Der Film folgt der Entwicklung und dem Verfall von Staaten/Gesellschaften und von Kapital und sucht dabei kleine Repräsentanten auf, die diese Entwicklung in sich tragen. Es gibt für mich nichts Schöneres als Dinge zu sehen, die, wenn man sie genau betrachtet und die Ebenen dazwischen wahrnimmt und diese mit Linien verbindet, dazu in der Lage sind, ein größeres Bild wieder zu geben, als die einzelnen Bilder in sich beinhalten. Gewissermaßen hat uns ein Thema/ein Land direkt zum nächsten gebracht und es war wie auf einer Achterbahn, die man, wenn man sie einmal betreten hat, automatisch bis zum Schluss durchfahren muss.

 An welchen Projekten arbeitest du im Moment? Was wünschst du dir für die Zukunft – sowohl beruflich als auch privat?

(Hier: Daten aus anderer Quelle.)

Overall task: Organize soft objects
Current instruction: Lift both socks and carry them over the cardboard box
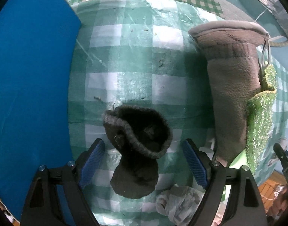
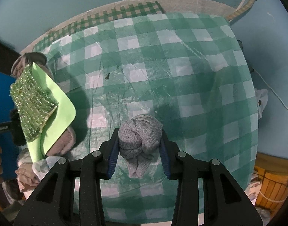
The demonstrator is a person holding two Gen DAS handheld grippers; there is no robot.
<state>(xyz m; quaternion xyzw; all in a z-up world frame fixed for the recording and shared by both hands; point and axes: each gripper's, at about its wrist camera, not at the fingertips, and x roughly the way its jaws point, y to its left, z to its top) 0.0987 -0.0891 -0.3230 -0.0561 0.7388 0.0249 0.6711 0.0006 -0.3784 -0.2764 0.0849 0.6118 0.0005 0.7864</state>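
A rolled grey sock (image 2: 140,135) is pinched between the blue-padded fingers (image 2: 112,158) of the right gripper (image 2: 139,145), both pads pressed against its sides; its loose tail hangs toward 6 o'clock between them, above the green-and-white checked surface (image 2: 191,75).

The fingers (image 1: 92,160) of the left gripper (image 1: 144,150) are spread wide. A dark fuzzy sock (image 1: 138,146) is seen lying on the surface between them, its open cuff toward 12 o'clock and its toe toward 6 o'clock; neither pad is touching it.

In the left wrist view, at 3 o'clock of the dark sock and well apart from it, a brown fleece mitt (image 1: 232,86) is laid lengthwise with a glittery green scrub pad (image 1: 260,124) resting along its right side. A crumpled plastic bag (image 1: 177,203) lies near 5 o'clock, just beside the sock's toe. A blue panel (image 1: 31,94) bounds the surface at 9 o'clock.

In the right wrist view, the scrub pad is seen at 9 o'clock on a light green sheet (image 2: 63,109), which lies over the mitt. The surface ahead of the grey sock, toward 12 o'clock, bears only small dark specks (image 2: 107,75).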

Gegenwärtig arbeite ich an einem Film, der die weite Welt verlässt und sich in entlegenen Orten in den Alpen (Südtirol, Piemont, Lombardei, Tessin und Nordtirol) auf die Suche nach Menschen begibt, die von dem, was draußen stattfindet, unberührt geblieben sind. Je mehr ich mich mit dem Thema beschäftige, desto sichtbarer werden die Brüche im Thema und ich bin schon gespannt, wo mich diese Reise hinbringen wird. Da die Grenze zwischen Privatem und Beruf für mich beinahe nicht existiert, versuche ich manchmal samstags und sonntags nicht zu arbeiten. Fühlt sich gut an.